What you are asked to do
In duplicating the lines below, keep every word unchanged and drop the pictures.

..............................

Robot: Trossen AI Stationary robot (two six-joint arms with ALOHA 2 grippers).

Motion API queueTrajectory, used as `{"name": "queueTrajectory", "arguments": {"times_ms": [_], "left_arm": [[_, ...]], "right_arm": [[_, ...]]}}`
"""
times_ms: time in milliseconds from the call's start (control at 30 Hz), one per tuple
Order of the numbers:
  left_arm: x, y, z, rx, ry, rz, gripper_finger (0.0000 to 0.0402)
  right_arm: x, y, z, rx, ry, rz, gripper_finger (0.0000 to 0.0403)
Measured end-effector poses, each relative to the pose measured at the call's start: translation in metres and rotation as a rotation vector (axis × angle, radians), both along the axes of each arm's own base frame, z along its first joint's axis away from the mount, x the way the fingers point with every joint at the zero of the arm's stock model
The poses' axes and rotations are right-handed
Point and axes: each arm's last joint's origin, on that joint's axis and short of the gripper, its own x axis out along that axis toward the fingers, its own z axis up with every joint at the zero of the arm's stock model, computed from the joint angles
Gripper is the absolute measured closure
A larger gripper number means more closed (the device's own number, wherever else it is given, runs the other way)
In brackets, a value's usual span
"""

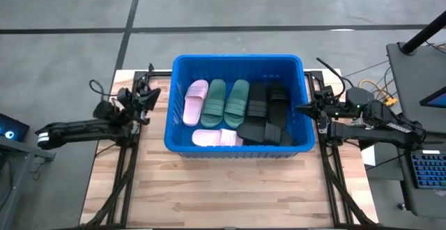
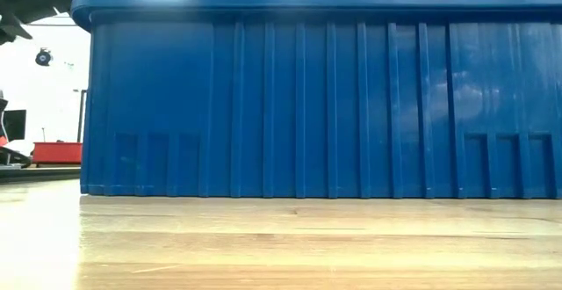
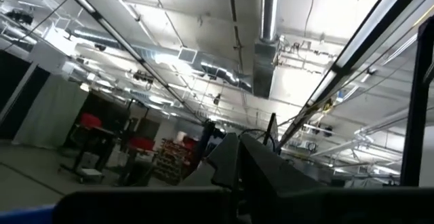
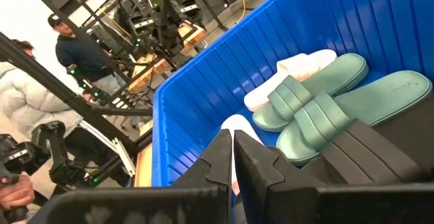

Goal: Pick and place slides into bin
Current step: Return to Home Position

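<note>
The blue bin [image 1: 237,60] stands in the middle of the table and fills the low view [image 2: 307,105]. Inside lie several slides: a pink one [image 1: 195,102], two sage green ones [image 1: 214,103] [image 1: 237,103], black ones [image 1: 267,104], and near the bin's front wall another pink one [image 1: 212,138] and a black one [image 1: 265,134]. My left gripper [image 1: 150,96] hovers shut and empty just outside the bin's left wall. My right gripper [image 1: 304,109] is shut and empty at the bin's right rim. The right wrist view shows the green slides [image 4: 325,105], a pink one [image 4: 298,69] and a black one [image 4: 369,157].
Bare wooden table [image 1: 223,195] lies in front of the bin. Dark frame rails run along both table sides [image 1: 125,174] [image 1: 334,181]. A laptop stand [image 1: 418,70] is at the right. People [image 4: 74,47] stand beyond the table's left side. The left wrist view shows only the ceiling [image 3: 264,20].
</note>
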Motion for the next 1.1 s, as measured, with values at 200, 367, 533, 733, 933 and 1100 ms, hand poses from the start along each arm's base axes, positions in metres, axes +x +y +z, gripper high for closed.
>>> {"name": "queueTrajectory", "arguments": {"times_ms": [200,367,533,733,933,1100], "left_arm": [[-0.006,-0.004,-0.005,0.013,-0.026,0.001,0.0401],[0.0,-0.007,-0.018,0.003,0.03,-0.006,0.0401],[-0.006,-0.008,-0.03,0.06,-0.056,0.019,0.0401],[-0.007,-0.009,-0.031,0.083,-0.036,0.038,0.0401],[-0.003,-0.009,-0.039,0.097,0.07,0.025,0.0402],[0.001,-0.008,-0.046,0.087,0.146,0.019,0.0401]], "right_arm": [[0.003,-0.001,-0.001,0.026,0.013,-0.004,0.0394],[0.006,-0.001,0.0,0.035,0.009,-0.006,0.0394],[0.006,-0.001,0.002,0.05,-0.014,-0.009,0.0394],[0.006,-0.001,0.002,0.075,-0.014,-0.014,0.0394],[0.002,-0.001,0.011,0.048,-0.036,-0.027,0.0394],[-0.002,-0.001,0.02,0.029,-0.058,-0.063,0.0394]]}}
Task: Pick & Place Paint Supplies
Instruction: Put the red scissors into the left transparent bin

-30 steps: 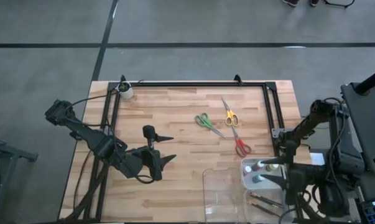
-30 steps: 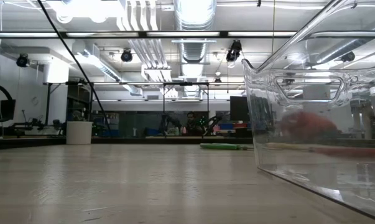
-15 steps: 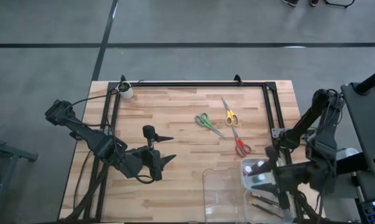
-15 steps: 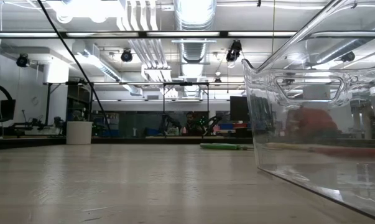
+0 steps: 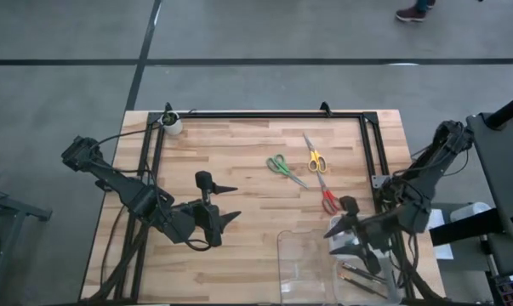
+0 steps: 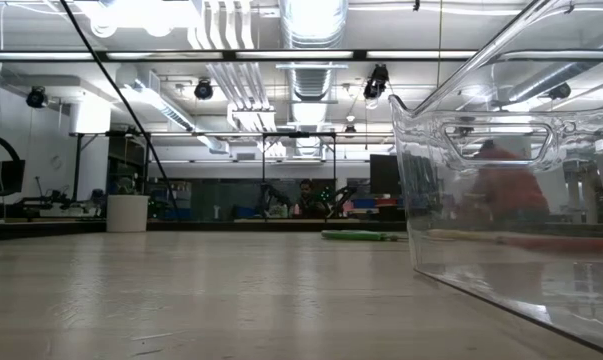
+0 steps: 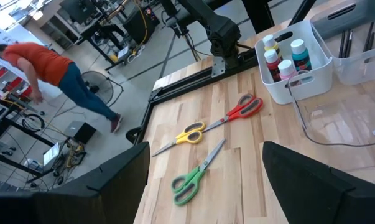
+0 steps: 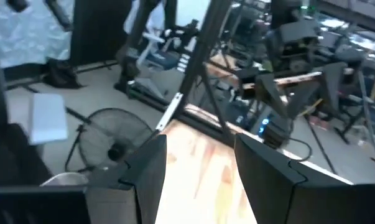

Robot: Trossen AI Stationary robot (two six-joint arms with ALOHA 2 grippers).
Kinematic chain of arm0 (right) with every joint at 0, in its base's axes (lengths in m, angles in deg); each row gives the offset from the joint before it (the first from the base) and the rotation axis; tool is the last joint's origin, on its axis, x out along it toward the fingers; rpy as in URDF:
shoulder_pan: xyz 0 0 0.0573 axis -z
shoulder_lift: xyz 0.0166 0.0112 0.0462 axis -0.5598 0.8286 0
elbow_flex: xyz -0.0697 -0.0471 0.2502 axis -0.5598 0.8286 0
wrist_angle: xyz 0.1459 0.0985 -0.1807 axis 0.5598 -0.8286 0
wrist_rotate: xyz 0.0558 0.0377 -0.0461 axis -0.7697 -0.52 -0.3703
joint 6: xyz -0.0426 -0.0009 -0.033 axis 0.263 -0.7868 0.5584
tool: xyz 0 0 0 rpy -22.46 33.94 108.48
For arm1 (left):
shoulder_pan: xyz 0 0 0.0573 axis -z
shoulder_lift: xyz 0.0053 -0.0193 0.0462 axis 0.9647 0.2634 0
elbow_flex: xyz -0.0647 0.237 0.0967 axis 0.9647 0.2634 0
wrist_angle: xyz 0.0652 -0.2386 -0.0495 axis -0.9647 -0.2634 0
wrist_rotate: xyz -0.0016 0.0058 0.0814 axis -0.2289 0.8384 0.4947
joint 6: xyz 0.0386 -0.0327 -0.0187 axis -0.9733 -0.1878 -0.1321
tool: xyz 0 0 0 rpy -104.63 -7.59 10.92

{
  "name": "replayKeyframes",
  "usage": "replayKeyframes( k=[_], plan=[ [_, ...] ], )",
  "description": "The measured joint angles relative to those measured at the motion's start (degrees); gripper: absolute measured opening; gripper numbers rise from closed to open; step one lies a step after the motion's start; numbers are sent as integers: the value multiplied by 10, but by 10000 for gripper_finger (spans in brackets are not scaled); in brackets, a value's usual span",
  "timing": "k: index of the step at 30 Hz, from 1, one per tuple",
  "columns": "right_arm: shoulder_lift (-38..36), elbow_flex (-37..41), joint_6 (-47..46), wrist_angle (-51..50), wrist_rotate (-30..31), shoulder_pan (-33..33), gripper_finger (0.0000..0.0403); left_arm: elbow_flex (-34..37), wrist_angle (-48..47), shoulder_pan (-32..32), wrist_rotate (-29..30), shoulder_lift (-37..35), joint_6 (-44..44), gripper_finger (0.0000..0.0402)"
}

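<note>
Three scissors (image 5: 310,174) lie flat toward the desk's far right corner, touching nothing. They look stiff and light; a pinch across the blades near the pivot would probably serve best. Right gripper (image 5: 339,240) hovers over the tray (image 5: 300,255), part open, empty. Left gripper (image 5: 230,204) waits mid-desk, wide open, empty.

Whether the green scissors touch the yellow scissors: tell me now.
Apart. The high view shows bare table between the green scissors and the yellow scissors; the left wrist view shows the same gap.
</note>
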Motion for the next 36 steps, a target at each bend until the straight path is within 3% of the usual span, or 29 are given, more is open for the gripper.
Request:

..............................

The answer
Robot: Trossen AI Stationary robot (two six-joint arms with ALOHA 2 grippers).

Motion API queueTrajectory, used as `{"name": "queueTrajectory", "arguments": {"times_ms": [_], "left_arm": [[_, ...]], "right_arm": [[_, ...]]}}`
"""
times_ms: time in milliseconds from the call's start (control at 30 Hz), one per tuple
Order of the numbers:
  left_arm: x, y, z, rx, ry, rz, gripper_finger (0.0000 to 0.0402)
  right_arm: x, y, z, rx, ry, rz, gripper_finger (0.0000 to 0.0403)
Measured end-effector poses, each relative to the pose measured at the call's start: translation in metres and rotation as a rotation vector (axis × angle, radians), both along the axes of each arm's own base frame, z along its first joint's axis away from the mount, x the way the fingers point with every joint at the zero of the arm's stock model
The poses' axes and rotations are right-handed
Point and axes: each arm's last joint's origin, on that joint's axis and short of the gripper, its own x axis out along that axis toward the fingers, its own z axis up with every joint at the zero of the arm's stock model, computed from the joint angles
Gripper is the absolute measured closure
A larger gripper number means more closed (the device's own number, wherever else it is given, runs the other way)
In brackets, a value's usual span
"""


Goal: Pick and place slides into bin
Current step: Return to Home Position

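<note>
The blue bin [image 1: 237,60] stands in the middle of the table and fills the low view [image 2: 307,105]. Inside lie several slides: a pink one [image 1: 195,102], two sage green ones [image 1: 214,103] [image 1: 237,103], black ones [image 1: 267,104], and near the bin's front wall another pink one [image 1: 212,138] and a black one [image 1: 265,134]. My left gripper [image 1: 150,96] hovers shut and empty just outside the bin's left wall. My right gripper [image 1: 304,109] is shut and empty at the bin's right rim. The right wrist view shows the green slides [image 4: 325,105], a pink one [image 4: 298,69] and a black one [image 4: 369,157].
Bare wooden table [image 1: 223,195] lies in front of the bin. Dark frame rails run along both table sides [image 1: 125,174] [image 1: 334,181]. A laptop stand [image 1: 418,70] is at the right. People [image 4: 74,47] stand beyond the table's left side. The left wrist view shows only the ceiling [image 3: 264,20].
</note>
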Motion for the next 1.1 s, as measured, with values at 200, 367, 533, 733, 933 and 1100 ms, hand poses from the start along each arm's base axes, positions in metres, axes +x +y +z, gripper high for closed.
>>> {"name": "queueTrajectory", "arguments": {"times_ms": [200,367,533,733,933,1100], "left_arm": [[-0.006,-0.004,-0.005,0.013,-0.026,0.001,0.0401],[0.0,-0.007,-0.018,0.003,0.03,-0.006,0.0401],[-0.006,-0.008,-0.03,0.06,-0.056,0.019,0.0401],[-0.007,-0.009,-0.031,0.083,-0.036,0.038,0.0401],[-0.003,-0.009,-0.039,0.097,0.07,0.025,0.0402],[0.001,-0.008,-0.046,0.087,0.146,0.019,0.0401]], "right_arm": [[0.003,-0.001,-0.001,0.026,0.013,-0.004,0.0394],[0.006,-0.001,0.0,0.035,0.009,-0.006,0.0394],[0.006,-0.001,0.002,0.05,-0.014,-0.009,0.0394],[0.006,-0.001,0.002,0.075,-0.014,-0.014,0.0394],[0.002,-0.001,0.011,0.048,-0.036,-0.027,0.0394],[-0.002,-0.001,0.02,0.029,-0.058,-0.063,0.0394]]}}
Task: Pick & Place Paint Supplies
Instruction: Put the red scissors into the left transparent bin

-30 steps: 
-30 steps: 
-15 steps: 
-15 steps: 
+0 steps: 
+0 steps: 
+0 steps: 
+0 steps: 

Robot: Trossen AI Stationary robot (two six-joint arms with ALOHA 2 grippers).
Kinematic chain of arm0 (right) with every joint at 0, in its base's axes (lengths in m, angles in deg); each row gives the offset from the joint before it (the first from the base) and the rotation axis; tool is the last joint's origin, on its axis, x out along it toward the fingers; rpy as in URDF:
shoulder_pan: xyz 0 0 0.0573 axis -z
shoulder_lift: xyz 0.0166 0.0112 0.0462 axis -0.5598 0.8286 0
elbow_flex: xyz -0.0697 -0.0471 0.2502 axis -0.5598 0.8286 0
wrist_angle: xyz 0.1459 0.0985 -0.1807 axis 0.5598 -0.8286 0
wrist_rotate: xyz 0.0558 0.0377 -0.0461 axis -0.7697 -0.52 -0.3703
joint 6: xyz -0.0426 -0.0009 -0.033 axis 0.263 -0.7868 0.5584
tool: xyz 0 0 0 rpy -22.46 33.94 108.48
For arm1 (left):
shoulder_pan: xyz 0 0 0.0573 axis -z
shoulder_lift: xyz 0.0053 -0.0193 0.0462 axis 0.9647 0.2634 0
elbow_flex: xyz -0.0647 0.237 0.0967 axis 0.9647 0.2634 0
wrist_angle: xyz 0.0652 -0.2386 -0.0495 axis -0.9647 -0.2634 0
wrist_rotate: xyz -0.0016 0.0058 0.0814 axis -0.2289 0.8384 0.4947
joint 6: xyz 0.0386 -0.0327 -0.0187 axis -0.9733 -0.1878 -0.1321
tool: xyz 0 0 0 rpy -104.63 -7.59 10.92

{
  "name": "replayKeyframes",
  "usage": "replayKeyframes( k=[_], plan=[ [_, ...] ], )",
  "description": "The measured joint angles relative to those measured at the motion's start (degrees); gripper: absolute measured opening; gripper numbers rise from closed to open; step one lies a step after the motion's start; numbers are sent as integers: the value multiplied by 10, but by 10000 for gripper_finger (spans in brackets are not scaled); in brackets, a value's usual span",
  "timing": "k: index of the step at 30 Hz, from 1, one per tuple",
  "columns": "right_arm: shoulder_lift (-38..36), elbow_flex (-37..41), joint_6 (-47..46), wrist_angle (-51..50), wrist_rotate (-30..31), shoulder_pan (-33..33), gripper_finger (0.0000..0.0403); left_arm: elbow_flex (-34..37), wrist_angle (-48..47), shoulder_pan (-32..32), wrist_rotate (-29..30), shoulder_lift (-37..35), joint_6 (-44..44), gripper_finger (0.0000..0.0402)"
}

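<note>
Three scissors (image 5: 310,174) lie flat toward the desk's far right corner, touching nothing. They look stiff and light; a pinch across the blades near the pivot would probably serve best. Right gripper (image 5: 339,240) hovers over the tray (image 5: 300,255), part open, empty. Left gripper (image 5: 230,204) waits mid-desk, wide open, empty.

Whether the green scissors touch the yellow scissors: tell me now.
Apart. The high view shows bare table between the green scissors and the yellow scissors; the left wrist view shows the same gap.
</note>
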Motion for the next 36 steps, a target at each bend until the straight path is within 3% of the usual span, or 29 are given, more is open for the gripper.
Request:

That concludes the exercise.